- Task to carry out -
All that is wanted is a word-for-word copy of the data from its first line to the line containing "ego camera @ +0", both included.

(Collected data)
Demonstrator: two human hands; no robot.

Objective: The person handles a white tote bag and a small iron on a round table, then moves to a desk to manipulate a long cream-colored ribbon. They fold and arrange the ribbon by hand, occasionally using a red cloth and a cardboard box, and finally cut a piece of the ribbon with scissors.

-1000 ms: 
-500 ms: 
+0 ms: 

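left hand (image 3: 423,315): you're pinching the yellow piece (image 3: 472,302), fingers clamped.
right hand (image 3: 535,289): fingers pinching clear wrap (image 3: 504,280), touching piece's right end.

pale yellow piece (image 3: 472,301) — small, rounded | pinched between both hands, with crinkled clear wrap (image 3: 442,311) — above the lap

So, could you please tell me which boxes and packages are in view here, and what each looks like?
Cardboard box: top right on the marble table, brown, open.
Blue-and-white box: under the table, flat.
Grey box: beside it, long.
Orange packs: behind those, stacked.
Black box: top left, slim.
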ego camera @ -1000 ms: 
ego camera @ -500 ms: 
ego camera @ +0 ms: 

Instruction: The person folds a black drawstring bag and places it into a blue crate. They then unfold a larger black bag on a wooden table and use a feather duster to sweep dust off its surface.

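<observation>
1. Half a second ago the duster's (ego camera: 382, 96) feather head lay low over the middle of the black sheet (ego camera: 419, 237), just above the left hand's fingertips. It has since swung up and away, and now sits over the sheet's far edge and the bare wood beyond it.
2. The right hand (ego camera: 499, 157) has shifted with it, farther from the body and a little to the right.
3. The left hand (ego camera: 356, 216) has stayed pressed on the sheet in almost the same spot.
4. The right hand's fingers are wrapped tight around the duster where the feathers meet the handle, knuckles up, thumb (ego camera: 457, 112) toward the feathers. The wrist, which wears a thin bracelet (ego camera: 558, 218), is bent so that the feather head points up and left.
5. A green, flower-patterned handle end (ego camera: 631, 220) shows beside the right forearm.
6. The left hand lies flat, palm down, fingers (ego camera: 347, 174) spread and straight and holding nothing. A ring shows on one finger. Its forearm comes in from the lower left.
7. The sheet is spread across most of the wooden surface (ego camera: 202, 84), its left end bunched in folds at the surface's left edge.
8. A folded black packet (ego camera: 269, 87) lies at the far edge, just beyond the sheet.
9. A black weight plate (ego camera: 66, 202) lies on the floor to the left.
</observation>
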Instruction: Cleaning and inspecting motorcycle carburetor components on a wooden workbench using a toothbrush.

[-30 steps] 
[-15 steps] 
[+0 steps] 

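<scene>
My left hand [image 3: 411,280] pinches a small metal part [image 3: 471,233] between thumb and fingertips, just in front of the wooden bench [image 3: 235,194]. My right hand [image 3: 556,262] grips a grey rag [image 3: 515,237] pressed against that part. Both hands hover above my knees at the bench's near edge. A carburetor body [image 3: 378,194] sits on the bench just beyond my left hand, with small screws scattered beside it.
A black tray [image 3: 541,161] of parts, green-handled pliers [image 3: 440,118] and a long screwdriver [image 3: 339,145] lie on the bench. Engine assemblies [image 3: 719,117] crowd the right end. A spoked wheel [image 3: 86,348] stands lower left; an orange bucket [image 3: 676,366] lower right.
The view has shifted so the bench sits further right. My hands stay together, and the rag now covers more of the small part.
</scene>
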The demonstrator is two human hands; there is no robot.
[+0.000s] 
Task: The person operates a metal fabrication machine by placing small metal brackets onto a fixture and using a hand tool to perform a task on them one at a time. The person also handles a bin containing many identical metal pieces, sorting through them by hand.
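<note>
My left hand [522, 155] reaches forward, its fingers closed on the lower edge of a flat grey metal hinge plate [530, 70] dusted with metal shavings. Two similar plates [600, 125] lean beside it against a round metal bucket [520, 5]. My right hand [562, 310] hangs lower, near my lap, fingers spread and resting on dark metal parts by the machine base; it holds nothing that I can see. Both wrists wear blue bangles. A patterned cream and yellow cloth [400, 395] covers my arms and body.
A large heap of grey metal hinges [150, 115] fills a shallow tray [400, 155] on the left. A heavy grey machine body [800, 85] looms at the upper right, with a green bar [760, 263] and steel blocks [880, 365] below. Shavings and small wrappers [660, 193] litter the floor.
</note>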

- Result -
Demonstrator: two human hands; no robot.

Objective: The person handles a white tote bag and a small iron on a round table, then moves to a desk to manipulate a long cream-colored ribbon. They fold and arrange the ribbon by hand, occasionally using a red cloth and a cardboard box, and finally cut a piece of the ribbon with scissors.

-1000 ms: 
-500 ms: 
+0 ms: 

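left hand (image 3: 423,315): you're pinching the yellow piece (image 3: 472,302), fingers clamped.
right hand (image 3: 535,289): fingers pinching clear wrap (image 3: 504,280), touching piece's right end.

pale yellow piece (image 3: 472,301) — small, rounded | pinched between both hands, with crinkled clear wrap (image 3: 442,311) — above the lap

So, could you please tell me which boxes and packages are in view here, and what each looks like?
Cardboard box: top right on the marble table, brown, open.
Blue-and-white box: under the table, flat.
Grey box: beside it, long.
Orange packs: behind those, stacked.
Black box: top left, slim.
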ego camera @ -1000 ms: 
ego camera @ -500 ms: 
ego camera @ +0 ms: 

The answer is now complete.